Nothing could have prepared me for what I learned in the school hall that day.

I had been struggling to hear the archaeologist over the constant fidgeting and murmuring. I understand why people might not be interested, really I do. But the poor woman was being ignored.

I suppose I did not help with my interjection about the Battle of Towton. I wanted to tell her, “I saw it with my own eyes! Field after field of unburied corpses and bloodstained snow, memories that come back to me in dreams even now…”

But of course I could not, and I stopped myself.

Then she showed the picture of Cockett Island (now called Coquet, rhyming with “poke-it,” though I have no idea why), and I felt a lurch deep inside me, a quickening of my heart.

In the twenty-first century, nowhere is secret. Coquet Island is a bird sanctuary, Dr. Heinz had said, and people cannot normally go there in case they disturb the puffins and other seabirds.

But now more people will be visiting, and digging and excavating.

Somebody may find the skeleton of Old Paul, and they will say things like “…believed to be a man in his seventies…bone samples sent for DNA testing…possibly a farmer…”

And I will be shouting, “No! It is Old Paul, the prior! He was like a father to me! He was eighty-two, which then was like a hundred and twenty now!”

It was not, however, the skeleton that concerned me most.

Buried deep in the dry cave was the only possibility that I might ever escape from the prison of my deathless life.

I can imagine the reports on the wireless: “A mysterious artifact of glass…appears to have been buried on purpose…radiocarbon dating…expert analysts…”

By the time Aidan came out to check I was all right, I was shaking and sweating, but I knew what I must do. I pushed my way through the crowd of students as they came out.

“Alfie! What the heck?” called Aidan, but he did not follow me.

The archaeologist was still there at the front, packing up her trowel and things, and her little computer.

“Dr. Heinz! I must ask you something!”

She looked up, surprised, and smiled. “Ach, hallo, young man. Our Battle of Towton expert, I see.” She was being friendly, which I was glad about.

“Yes, but your excavation of Cockett Island.
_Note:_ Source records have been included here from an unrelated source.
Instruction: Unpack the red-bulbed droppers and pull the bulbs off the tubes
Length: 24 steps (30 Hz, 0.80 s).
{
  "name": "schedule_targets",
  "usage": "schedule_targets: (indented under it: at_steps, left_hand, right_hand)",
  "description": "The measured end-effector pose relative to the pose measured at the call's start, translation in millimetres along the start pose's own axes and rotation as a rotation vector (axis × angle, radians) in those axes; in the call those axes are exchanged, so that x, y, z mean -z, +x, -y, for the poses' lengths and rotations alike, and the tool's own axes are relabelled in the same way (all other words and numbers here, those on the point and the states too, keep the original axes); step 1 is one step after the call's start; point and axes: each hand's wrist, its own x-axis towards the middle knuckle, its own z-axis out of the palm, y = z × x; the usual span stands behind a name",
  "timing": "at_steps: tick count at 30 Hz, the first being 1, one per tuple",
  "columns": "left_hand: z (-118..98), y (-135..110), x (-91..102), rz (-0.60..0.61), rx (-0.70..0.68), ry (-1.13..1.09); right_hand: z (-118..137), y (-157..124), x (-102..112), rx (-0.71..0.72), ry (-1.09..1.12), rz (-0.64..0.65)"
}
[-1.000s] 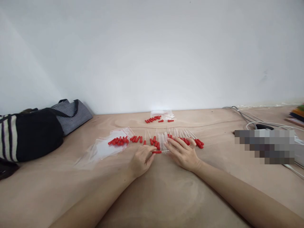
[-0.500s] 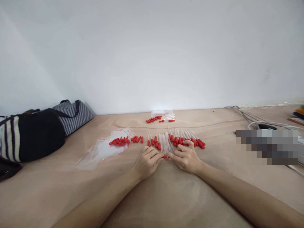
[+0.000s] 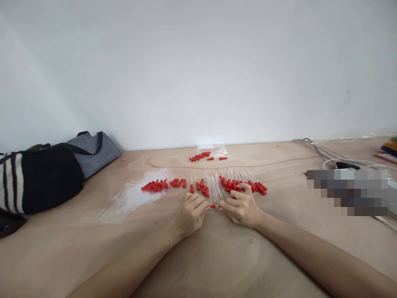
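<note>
My left hand and my right hand meet fingertip to fingertip low on the wooden table. Between them the left fingers pinch a small red rubber cap; the right fingers pinch what looks like a thin clear tube at the cap's end. Just beyond the hands lies a row of clear tubes with red caps. Loose clear tubes lie in the middle, and loose red caps sit to the left on clear plastic bags.
A second small pile of red caps with a clear bag lies near the wall. A dark and striped bag rests at the left. Cables and a blurred-out object occupy the right side.
My right hand left the row of capped tubes and curled into a pinch. Both hands drew nearer to me and came together around a red cap.
</note>
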Motion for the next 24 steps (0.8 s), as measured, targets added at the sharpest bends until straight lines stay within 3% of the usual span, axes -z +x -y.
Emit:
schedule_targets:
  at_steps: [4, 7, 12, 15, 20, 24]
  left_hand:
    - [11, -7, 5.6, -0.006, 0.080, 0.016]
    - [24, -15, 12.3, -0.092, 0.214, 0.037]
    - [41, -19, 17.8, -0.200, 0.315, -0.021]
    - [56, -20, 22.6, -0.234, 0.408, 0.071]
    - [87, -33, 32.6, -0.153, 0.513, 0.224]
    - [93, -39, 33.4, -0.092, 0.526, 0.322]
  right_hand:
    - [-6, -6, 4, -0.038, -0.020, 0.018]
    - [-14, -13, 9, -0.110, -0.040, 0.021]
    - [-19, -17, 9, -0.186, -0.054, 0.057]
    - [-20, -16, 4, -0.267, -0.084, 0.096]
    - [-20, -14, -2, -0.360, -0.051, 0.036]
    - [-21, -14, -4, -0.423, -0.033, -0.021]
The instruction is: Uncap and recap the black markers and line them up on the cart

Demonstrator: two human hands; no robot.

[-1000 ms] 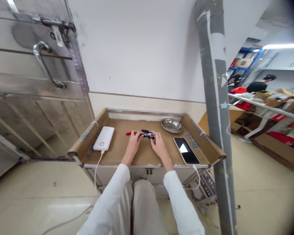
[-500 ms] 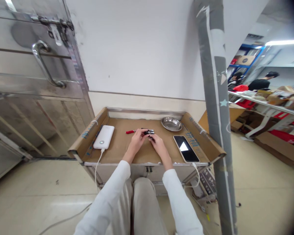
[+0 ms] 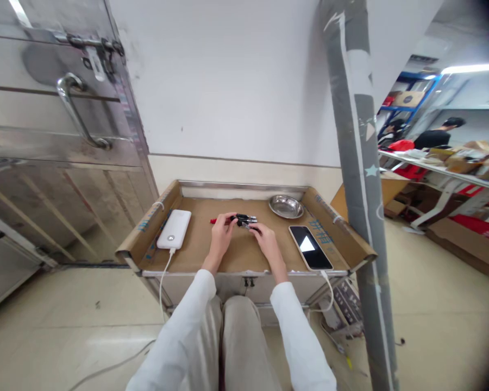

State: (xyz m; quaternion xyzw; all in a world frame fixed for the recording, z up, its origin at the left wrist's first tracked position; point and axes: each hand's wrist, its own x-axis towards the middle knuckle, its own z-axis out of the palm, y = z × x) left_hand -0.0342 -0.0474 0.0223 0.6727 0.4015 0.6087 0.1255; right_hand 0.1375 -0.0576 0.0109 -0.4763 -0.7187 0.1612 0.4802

When does it start?” I sounded too eager, too desperate, but I could not help it.

“Vell, let me see,” she said, taking out a mobile telephone and tapping it a couple of times. “Ze main dig is not due to start for anozzer month or so, although I have been on site already, setting up some initial—”

“Yes, yes, what about the cave?”

“Goodness me, young man! Aren’t you ensusiastic? It is so nice to meet someone vith a keen interest in archaeological pursuits. I remember—”
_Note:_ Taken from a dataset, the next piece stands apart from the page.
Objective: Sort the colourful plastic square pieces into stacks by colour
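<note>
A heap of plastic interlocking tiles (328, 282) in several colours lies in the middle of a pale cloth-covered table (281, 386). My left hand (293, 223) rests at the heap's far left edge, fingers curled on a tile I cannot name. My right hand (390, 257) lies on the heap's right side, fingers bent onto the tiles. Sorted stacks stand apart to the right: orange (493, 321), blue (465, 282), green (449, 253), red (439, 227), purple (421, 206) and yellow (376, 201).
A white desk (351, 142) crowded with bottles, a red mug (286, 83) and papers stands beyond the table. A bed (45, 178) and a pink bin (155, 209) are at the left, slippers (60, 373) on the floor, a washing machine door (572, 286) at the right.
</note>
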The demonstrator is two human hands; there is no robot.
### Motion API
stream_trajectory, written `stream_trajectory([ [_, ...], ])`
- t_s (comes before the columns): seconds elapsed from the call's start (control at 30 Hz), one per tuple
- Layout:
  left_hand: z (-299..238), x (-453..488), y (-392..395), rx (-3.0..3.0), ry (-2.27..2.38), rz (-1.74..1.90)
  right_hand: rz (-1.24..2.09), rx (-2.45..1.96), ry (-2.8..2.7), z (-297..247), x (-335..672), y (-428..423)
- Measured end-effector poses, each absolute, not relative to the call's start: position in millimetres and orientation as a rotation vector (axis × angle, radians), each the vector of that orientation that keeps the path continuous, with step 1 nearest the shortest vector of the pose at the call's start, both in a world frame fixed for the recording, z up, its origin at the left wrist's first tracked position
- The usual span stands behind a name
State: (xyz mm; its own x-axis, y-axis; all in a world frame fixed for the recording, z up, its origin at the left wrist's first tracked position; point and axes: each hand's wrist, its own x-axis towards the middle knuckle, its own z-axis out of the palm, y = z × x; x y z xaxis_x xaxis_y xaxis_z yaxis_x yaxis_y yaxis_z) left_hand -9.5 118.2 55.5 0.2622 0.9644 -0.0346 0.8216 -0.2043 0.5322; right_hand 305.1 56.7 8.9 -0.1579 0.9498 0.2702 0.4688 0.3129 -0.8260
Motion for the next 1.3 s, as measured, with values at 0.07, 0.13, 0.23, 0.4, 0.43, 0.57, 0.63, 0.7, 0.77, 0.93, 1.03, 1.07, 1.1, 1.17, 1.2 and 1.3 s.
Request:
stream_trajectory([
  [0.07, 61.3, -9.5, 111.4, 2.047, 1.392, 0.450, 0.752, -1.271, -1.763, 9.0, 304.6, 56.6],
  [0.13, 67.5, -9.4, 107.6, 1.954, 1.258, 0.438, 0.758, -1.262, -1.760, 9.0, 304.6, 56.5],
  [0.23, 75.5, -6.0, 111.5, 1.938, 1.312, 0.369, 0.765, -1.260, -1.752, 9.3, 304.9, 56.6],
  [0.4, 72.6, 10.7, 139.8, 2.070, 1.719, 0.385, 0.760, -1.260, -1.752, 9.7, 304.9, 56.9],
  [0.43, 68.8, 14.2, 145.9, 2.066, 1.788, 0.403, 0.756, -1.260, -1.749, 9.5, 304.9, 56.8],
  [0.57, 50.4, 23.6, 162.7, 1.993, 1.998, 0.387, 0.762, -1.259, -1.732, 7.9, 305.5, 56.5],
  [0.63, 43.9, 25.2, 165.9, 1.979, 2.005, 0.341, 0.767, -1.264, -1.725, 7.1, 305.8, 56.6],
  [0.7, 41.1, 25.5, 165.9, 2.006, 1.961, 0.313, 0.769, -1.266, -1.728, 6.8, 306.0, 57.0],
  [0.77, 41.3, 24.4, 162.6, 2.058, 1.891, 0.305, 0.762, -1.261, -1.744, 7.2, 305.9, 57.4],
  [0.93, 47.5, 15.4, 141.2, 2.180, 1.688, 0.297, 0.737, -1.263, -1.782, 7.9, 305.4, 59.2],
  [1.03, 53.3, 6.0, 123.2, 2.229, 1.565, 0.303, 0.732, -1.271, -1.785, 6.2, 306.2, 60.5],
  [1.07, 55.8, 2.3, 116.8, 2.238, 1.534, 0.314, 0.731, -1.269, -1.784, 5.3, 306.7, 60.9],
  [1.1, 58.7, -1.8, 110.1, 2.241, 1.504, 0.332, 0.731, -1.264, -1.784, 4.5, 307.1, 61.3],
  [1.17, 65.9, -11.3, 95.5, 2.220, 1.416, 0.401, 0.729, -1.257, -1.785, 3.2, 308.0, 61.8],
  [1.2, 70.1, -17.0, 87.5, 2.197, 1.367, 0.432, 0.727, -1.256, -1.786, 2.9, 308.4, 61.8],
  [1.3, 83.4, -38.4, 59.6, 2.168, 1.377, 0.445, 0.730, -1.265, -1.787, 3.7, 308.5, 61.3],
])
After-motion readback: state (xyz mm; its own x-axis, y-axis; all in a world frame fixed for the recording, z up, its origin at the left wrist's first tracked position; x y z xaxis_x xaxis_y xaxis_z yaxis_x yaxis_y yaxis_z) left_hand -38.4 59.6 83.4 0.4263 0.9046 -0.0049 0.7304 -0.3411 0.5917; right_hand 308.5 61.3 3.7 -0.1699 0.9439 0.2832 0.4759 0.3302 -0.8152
“What about the cave?” I was being rude, I could tell, but I was panicking. “I mean, that is…what are you looking for?”

Dr. Heinz stopped her packing and came round to sit on the edge of the table. She pushed her glasses up her nose and leaned in close. She looked at me so intensely that I felt myself shrinking back.

“Zere is a legend. Zere are references to it all over Europe, although it is werry little explored. A legend of a race of people who were immortal. Zey were known by different names. ‘Over-death’ is one: they had ‘overcome death,’ do you see?”

I nodded. My mouth was dry, my heart hammering.

“Some say zis legend gave rise to ze stories of vampires: nocturnal beings who never died. Zere are at least two references to a place called Karparty, meaning the Carpathian Mountains in Romania; zat, of course, is where the story of Count Dracula arose. Oh, I’m sorry—you look scared!”

“No, no—go on!”

“Anyhow, there is a mention in an ancient document by a medieval Northumbrian bishop, Walter. It is in ze British Museum now, but my interpretation is zat zere may be artifacts associated with ze legend buried or hidden on Coquet. Perhaps it was a semi-religious cult. Bishop Walter was unclear. Or perhaps…” And here she paused and winked at me. “Perhaps it vas all true! What do you sink, young man?”

I was speechless. Literally speechless. I managed to stammer, “Th-thank you,” and walked in a dreamlike state out of the hall into the sunshine, where I shaded my eyes until my glasses had adjusted their darkness.

A month, she had said. That was long enough to work out a plan, I told myself.

How wrong could I have been?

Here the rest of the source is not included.